The Bletchley Park workflow.

All German U-boats carry a generation of Enigma machine named "Shark". All Sharks are identical. All U-boats change their Shark settings daily, at the same time of day, and to the same settings. The daily settings for a campaign period (for example, the current month) are in a book of daily settings, and every U-boat carries an identical copy of this book. Thus, all U-boats are able to maintain continuous, secret communications among themselves and with command.

The Allies have no access to the book of daily settings of course, so in order to read intercepted German messages (called "intercepts") they must discover the current day's Enigma/Shark settings on-the-fly. That's what's meant by the expression "cracking Shark" (or "cracking Enigma"). Consequently, to stay informed every day, the Allies must crack Shark every day. In order to do that, the Bletchley Park code breakers apply 3 tools: the Bombe, a crib & a menu.

The Bombe: The Bombe is a room-filling machine that consists of hundreds of Enigma rotor assemblies, each essentially a small Enigma machine, running continuously. Each rotor assembly repeatedly processes the cipher text by performing this sequence: 1, Apply "Next Settings", 2, stream in cipher text, and 3, stream out plain text. The sequence is repeated over and over by the hundreds of rotor assemblies with the only difference being the particular "Next Settings" that a particular rotor assembly applies before repeating the stream processing. So, instead of using one Enigma machine trying one setting per decryption attempt, the Brits invented the Bombe to try hundreds of decryptions simultaneously, in parallel. The first rotor assembly that produces intelligable plain text wins. The next problem is this: How does the Bombe determine that there's been a winner? Somehow, the Bombe must compare the hundreds of plain text outputs to a sample of what the plain text is supposed to look like. That's where the crib comes in.

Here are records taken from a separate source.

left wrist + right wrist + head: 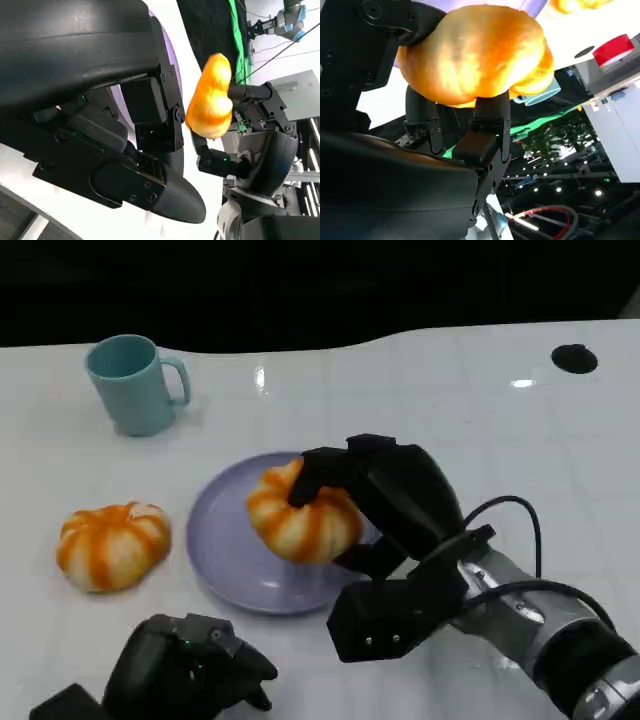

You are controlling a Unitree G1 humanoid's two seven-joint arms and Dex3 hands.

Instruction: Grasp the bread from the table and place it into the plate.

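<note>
**Bread roll held over the plate**

Bread: a round, orange-and-cream striped, pumpkin-shaped roll [303,515], gripped by the right hand [375,505] above the near-right part of the lavender round plate [225,550]. Whether its underside touches the plate cannot be told.

Nearest item: left hand [190,670], black, low at the table's front edge, fingers curled in, nothing in them.

Next: right hand, black, on a silver forearm [560,640] with a black cable, fingers wrapped over the roll's top and far side, thumb beneath its near side.

Mid-table: lavender plate on the white tabletop [450,420]; just left of it, apart from its rim, a second orange-and-cream striped roll [112,543].

Far left: light teal ceramic mug [135,383], upright, handle to the right.

Far right: small black round hole [574,358] in the tabletop.
</note>
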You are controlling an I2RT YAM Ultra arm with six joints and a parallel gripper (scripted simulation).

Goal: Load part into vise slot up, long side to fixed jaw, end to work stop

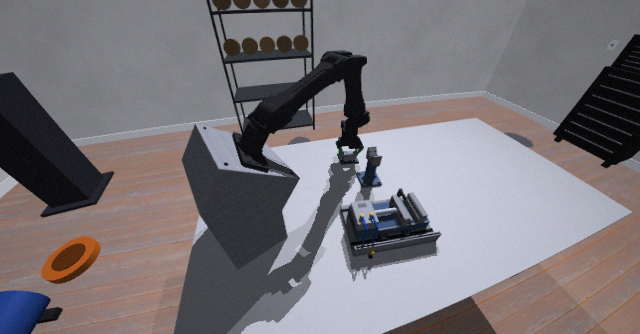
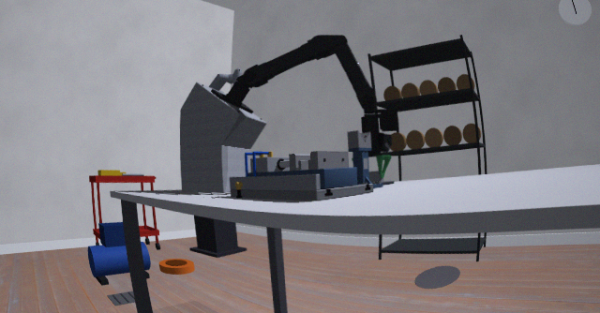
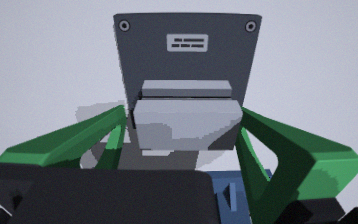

During Bombe runs, there will be hundreds of candidate plain texts to be evaluated every minute or so. Having human beings look at each to determine: "This is not German plain text" (into the trash), "This is not German plain text" (into the trash), "This is not German plain text" (into the trash), over & over again, hundreds of times per minute until: "Aha! This one looks like it might be something!" is not feasible. So a template is created against which the output of each small Enigma can be compared using an automated method. When a plain text output candidate is found, the Bombe stops so that a human can have a look at it. That template is the crib. The easiest way to understand the crib and how it works is to look at a real example.

The crib: In the film, a U-boat breaks radio silence when it sights a convoy. From triangulation, the code breakers identify the convoy that the sending U-boat has spotted as HX 229. The code breakers know that convoy HX 229 is at grid reference BD1491, that its heading is 70 degrees, and that its speed is 10 knots. From the Short Signal Book, they know to expect 5, 4-letter groups in the following order: TypeOfMessage, Position1, Position2, Course, and Speed. A short time later, one of the listening stations gives them the actual encrypted signal: "CKSA KAFV MWZJ QKDX QRZA". So, applying the Short Signal format, TypeOfMessage is "CKSA", Position is "KAFV MWZJ", Course is "QKDX", and Speed is "QRZA". Therefore, "CKSA" somehow maps to "convoy", "KAFV MWZJ" somehow maps to "BD1491", "QKDX" somehow maps to "70 degrees", and "QRZA" somehow maps to "10 knots". The Bombe is then configured to stop when a plain text candidate is found that has such a sequence of the right kind of letters and numbers in the right order. Once the Enigma/Shark setting for that day is known, all other intercepts for that day can be deciphered, not just the crib.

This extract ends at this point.